Re:Too bad (Score:4, Interesting)
Handling dangerous waste for thousands of years is a problem, but a lot of that can be taken care of by just reusing the waste in newer types of reactors. Banning nuclear technology by preventing new nuclear plants from being built just makes the problems worse, because you can't build modern reactors that reduce or eliminate the problems with the older ones. Meanwhile, the old ones are just getting older and more dangerous, but can't be replaced because it's illegal to build any new ones...
And making several square miles of land is not a very big deal unless you've got an extremely high population density like Japan. And compared to coal mining, even if standard practice was to just abandon old nuclear reactors once they ran for a couple of decades, they'd still be wasting less land.
Re:Too bad (Score:3, Interesting)
[quote]The problem is lack of effective regulations and oversight. [/quote]
I'm not sure I can agree with that. The problem appears to be that right now, most nuclear plants are of a very old design, and that there is so much red tape in replacing them that it endangers lives.
To use a dreaded Slashdot car analogy: Most people wouldn't feel comfortable having a car using 1960's safety technology as their daily driver. Why should people be more comfortable with something as complex as nuclear power generation using 1960's safety technology and design?
Although it can be argued that the walls protecting Fukushima were not high enough (where does that arms race against nature stop?), that ignores the fundamental design flaws that allowed all the backup systems to fail.

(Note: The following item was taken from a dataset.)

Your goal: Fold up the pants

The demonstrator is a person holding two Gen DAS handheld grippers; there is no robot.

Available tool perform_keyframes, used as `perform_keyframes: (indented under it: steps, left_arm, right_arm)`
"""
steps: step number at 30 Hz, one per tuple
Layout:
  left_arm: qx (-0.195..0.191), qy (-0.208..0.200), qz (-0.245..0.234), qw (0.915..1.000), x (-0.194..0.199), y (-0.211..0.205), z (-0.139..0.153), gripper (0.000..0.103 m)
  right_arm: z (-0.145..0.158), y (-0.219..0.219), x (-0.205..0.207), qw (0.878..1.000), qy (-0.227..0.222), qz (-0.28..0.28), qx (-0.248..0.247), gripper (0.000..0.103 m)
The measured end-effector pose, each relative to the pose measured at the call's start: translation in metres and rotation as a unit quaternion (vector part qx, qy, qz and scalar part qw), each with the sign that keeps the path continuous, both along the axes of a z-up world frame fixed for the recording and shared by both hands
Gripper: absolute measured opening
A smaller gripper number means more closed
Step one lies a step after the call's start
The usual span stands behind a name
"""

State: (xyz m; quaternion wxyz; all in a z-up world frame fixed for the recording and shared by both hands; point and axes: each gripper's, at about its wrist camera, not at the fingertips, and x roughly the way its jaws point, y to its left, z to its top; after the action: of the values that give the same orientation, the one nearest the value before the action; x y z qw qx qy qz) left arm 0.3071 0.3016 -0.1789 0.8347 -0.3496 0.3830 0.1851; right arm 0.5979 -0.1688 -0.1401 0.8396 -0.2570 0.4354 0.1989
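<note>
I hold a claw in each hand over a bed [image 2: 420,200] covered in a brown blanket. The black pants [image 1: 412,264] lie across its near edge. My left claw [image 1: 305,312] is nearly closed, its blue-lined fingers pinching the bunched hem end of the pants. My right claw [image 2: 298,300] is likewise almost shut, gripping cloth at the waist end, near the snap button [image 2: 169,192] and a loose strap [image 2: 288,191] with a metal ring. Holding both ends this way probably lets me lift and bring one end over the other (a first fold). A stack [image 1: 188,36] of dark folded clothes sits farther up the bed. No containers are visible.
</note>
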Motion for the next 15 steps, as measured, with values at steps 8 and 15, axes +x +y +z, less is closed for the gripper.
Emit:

These are design flaws that could really only have been corrected by rebuilding the entire plant.
Re:Too bad (Score:5, Interesting)
I work at a nuclear plant, we use NT4 for our Plant Process Computer. Service pack 5 btw.
Re:Too bad (Score:4, Interesting)
More to the point, this particular reactor design works on *depleted* uranium, so you're not enriching it, but you're actually using waste from the enriching process as fuel.
There is a massive amount of depleted uranium laying around that has been stockpiled since the Manhattan Project. Using it as fuel would be far more environmentally friendly than any other base-load generation, since we've already extracted it from the ground, and it's just sitting in storage.
Using what you already have is much preferable to using what you need to go get.
Re:Too bad (Score:4, Interesting)
You have failed to take into account the practical reality of turning a research thorium reactor into a working commercial scale one. Demand for nuclear is falling and development will take at least a decade and tens of billions of dollars minimum, so good luck getting someone to invest in that.
Back in the 60s when it was assumed that nuclear power would be too cheap to meter people were willing to throw lots of money at the problem, but by the 70s it was clear that actually it was going to be horrendously expensive and not economically viable for private companies to do by themselves.